What is being asked :: Use the entries below to count the lines that hold the word "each"; answer with the number only.

Data to use ::
○ ○ ○ ○ ○
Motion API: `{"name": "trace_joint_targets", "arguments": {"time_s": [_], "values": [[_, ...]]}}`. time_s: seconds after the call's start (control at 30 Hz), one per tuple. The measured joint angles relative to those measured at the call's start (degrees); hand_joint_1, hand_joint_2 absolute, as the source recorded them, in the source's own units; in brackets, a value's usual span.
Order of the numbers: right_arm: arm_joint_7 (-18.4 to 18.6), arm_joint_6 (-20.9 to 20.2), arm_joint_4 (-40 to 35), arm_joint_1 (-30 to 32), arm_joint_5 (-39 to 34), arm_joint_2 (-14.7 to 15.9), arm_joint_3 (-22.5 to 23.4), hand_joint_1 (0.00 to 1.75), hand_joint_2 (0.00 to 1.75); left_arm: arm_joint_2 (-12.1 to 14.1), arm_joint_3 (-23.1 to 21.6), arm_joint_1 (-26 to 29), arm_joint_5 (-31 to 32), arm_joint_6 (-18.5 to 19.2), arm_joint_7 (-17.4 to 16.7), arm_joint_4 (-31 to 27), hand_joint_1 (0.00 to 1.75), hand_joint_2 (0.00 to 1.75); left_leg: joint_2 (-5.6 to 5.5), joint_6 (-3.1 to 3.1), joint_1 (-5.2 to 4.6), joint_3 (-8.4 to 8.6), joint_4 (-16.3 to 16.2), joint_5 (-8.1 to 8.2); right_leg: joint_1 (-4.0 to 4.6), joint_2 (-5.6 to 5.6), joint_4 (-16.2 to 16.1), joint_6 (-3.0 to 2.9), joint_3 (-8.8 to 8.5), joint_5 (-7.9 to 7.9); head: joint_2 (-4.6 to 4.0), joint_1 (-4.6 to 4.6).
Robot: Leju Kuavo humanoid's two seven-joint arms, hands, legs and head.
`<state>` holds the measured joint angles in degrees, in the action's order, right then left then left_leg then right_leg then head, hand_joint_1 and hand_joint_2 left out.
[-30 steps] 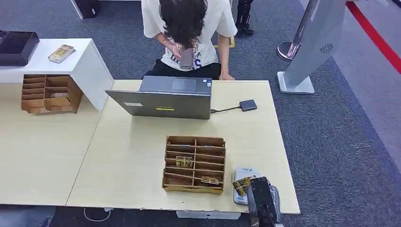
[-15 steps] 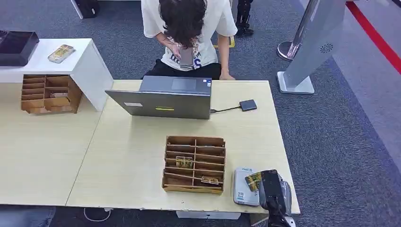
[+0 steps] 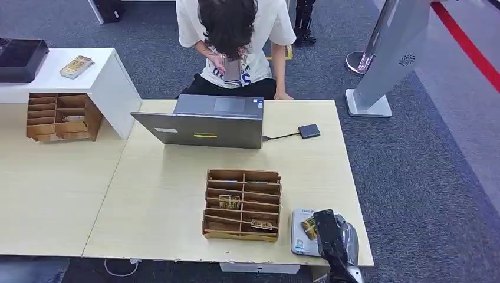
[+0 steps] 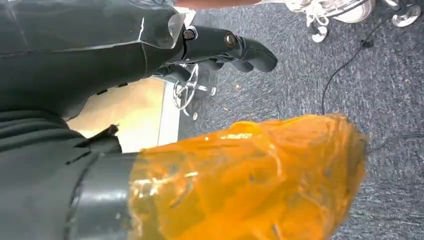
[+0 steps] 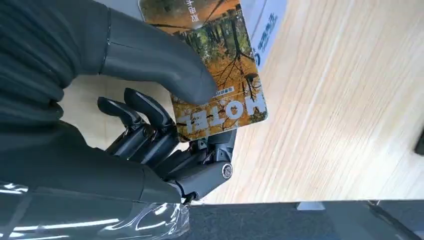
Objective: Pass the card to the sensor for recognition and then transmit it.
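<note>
We find the right hand at the bench's near right corner, holding the card over the white sensor, which lies flat on the bench just beside the cardboard sorter. In the right wrist view the thick thumb presses on the card's printed face and the darker fingers curl beneath it, so the right hand is clamped on the card. The card shows an autumn forest picture and the word HOTEL. Part of the sensor shows behind the card; we cannot tell whether card and sensor touch.

The left hand appears in its wrist view above grey carpet, dark fingers loosely curled with nothing visible in them; an orange blur covers much of that view, so we judge it probably closed on nothing.

Two cards rest in the sorter's compartments. Beyond the sorter stands an open laptop, with a small dark box cabled to it. A person sits beyond the laptop, holding a phone.
</note>
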<state>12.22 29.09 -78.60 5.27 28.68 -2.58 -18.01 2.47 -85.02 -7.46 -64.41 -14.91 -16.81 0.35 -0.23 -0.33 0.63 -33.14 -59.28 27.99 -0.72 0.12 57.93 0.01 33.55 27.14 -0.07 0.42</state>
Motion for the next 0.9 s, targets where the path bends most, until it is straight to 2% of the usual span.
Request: {"name": "trace_joint_targets", "arguments": {"time_s": [0.2,0.37,0.6,0.9], "values": [[1.12,-2.45,1.66,-1.06,5.33,-2.25,-1.09,1.75,1.75,-0.22,0.00,0.00,-0.41,0.00,-0.26,0.00,0.00,0.00,0.00,0.00,0.00,0.00,0.00,0.00,0.00,0.01,0.01,0.00,0.00,0.00,0.00,0.02],[2.21,-4.94,2.49,-2.28,8.65,-3.30,-3.82,1.75,1.75,-0.48,0.00,0.00,-0.72,0.00,-0.28,0.00,0.00,0.00,0.01,0.00,0.00,0.01,0.00,0.00,0.00,0.02,0.01,0.00,0.00,0.00,0.00,0.00],[3.67,-5.68,3.34,-3.31,11.36,-3.43,-5.33,1.75,1.75,-0.55,0.00,0.01,-0.98,0.00,-0.57,0.00,0.00,0.00,0.00,0.00,0.00,0.02,0.00,0.00,0.00,0.03,0.01,-0.01,-0.01,-0.01,0.00,0.00],[7.37,-5.97,3.47,-3.70,16.19,-3.43,-6.32,1.75,1.75,-0.57,-0.09,0.00,-0.98,0.00,-1.29,0.00,0.00,0.00,0.00,0.00,0.00,0.02,0.00,0.00,0.00,0.03,0.01,-0.01,-0.01,0.00,0.00,0.00]]}}
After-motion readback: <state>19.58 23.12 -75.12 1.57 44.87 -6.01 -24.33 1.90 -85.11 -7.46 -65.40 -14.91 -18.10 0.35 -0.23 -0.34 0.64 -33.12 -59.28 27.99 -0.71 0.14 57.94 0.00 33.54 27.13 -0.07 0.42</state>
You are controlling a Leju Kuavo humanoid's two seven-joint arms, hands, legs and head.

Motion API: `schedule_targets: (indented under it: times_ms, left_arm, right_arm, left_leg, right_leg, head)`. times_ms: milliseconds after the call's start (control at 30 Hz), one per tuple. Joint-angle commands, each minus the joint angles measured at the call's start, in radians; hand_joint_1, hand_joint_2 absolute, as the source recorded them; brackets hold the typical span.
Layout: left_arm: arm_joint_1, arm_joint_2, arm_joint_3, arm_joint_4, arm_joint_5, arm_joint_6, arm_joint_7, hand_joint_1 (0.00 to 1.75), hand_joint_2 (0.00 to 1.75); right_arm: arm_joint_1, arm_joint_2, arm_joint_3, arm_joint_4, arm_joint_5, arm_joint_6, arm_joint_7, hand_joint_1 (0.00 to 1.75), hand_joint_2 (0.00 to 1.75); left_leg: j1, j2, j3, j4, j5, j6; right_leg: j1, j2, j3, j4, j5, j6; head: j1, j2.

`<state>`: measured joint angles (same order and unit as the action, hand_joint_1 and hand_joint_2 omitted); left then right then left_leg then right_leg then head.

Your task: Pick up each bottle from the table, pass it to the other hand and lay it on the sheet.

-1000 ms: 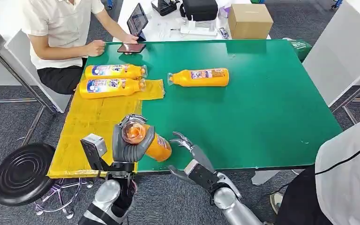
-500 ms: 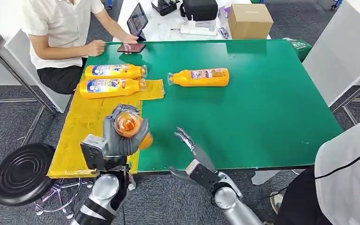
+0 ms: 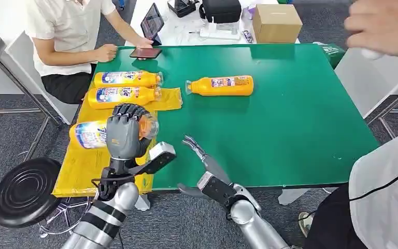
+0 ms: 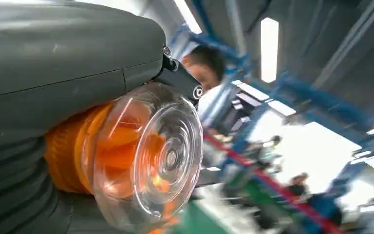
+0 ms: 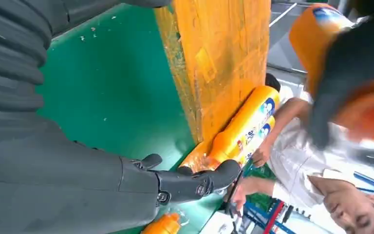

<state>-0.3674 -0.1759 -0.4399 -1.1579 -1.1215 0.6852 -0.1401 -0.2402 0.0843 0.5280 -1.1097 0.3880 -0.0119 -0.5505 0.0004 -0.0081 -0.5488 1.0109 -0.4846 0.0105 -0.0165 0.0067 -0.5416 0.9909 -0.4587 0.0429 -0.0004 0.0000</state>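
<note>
Two bottles [image 3: 127, 79] on sheet [image 3: 90, 140]

bottles: we count four, one in the left hand [image 3: 126, 134], two on the sheet past it, one on the green table beyond the right hand [image 3: 202, 161]
sheets: one
people: two

hand [image 4: 53, 63]: grey, wrapped around the bottle
bottle [image 4: 126, 161]: orange, clear cap end facing the camera
background: blurred ceiling lights, blue beams, a person behind
</note>
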Motion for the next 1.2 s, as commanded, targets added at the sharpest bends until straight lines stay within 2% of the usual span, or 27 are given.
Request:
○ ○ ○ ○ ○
Answer section :: 2